EXERCISE DIRECTIONS ▸
Pull every line with the word "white" out of the entries below.

GIVEN RECORDS ▸

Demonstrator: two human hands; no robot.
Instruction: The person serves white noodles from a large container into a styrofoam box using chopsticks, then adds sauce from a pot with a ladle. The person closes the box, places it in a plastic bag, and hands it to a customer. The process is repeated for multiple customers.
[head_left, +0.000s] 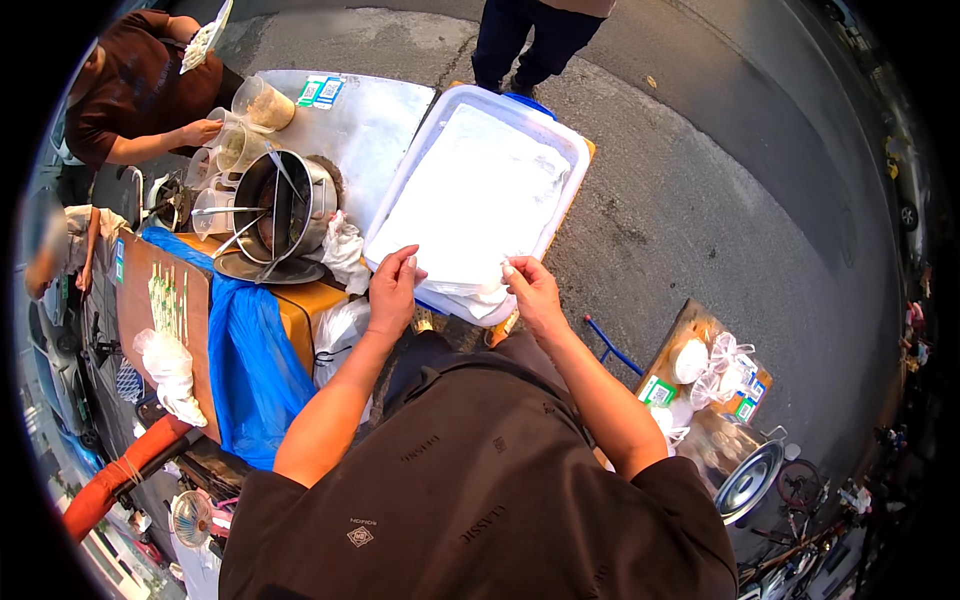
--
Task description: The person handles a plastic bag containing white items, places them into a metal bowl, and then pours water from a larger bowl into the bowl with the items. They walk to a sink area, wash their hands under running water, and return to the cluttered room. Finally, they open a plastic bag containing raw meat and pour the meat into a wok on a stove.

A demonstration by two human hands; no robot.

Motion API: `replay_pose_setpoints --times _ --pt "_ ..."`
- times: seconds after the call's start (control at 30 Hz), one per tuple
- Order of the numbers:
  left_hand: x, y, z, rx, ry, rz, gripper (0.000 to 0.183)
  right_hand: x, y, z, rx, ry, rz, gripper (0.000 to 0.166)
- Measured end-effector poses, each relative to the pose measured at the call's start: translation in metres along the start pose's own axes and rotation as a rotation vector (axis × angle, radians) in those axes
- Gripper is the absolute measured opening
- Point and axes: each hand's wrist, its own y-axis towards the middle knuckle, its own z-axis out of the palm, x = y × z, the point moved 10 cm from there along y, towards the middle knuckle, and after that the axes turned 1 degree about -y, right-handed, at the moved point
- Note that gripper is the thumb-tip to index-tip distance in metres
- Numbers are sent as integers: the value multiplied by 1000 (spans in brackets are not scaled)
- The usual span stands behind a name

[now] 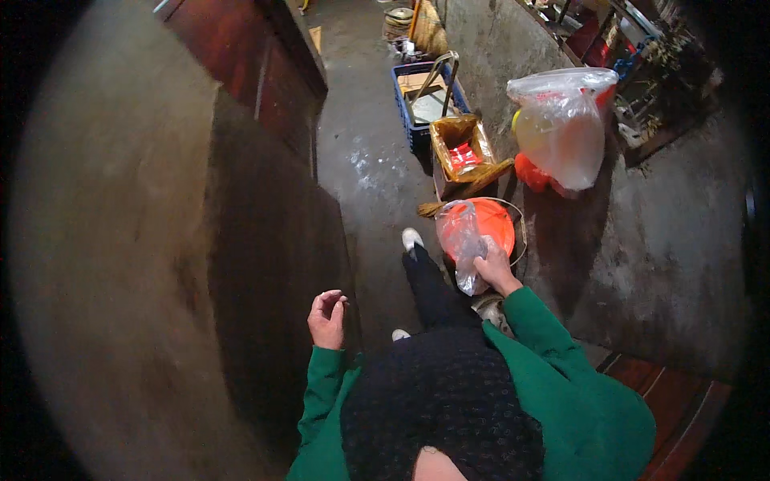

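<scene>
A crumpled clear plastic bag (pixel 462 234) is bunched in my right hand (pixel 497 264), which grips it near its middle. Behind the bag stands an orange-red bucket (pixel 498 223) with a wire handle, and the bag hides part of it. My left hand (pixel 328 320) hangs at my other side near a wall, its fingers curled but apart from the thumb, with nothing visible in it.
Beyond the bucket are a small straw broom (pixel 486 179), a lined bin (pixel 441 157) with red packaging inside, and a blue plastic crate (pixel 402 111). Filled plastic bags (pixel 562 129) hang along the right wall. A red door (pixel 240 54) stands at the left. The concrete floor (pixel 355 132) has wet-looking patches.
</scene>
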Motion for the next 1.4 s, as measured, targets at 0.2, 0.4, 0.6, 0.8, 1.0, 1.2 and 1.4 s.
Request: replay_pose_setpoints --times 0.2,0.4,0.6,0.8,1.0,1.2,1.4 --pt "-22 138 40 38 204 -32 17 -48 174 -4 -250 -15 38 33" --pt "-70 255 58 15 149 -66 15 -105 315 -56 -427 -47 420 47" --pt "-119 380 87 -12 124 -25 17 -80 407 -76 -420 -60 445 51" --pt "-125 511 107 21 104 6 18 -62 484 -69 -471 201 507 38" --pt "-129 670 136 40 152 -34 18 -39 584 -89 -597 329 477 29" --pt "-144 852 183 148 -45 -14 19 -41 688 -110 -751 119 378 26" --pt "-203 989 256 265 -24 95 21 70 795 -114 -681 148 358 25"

WRITTEN REPLY ▸
Instruction: The person serves white noodles from a large container into a styrofoam box using chopsticks, then adds sauce from a pot with a ladle. The person closes the box, places it in a plastic bag, and hands it to a customer. The process is repeated for multiple customers.
Task description: The person handles a plastic bag containing white items, places them into a metal bowl, and then pours water from a larger bowl into the bowl with the items. They walk to a sink area, wash their hands under running water, and return to the cluttered room. Finally, they open a plastic bag containing raw meat and pour the meat into a wok on a stove.

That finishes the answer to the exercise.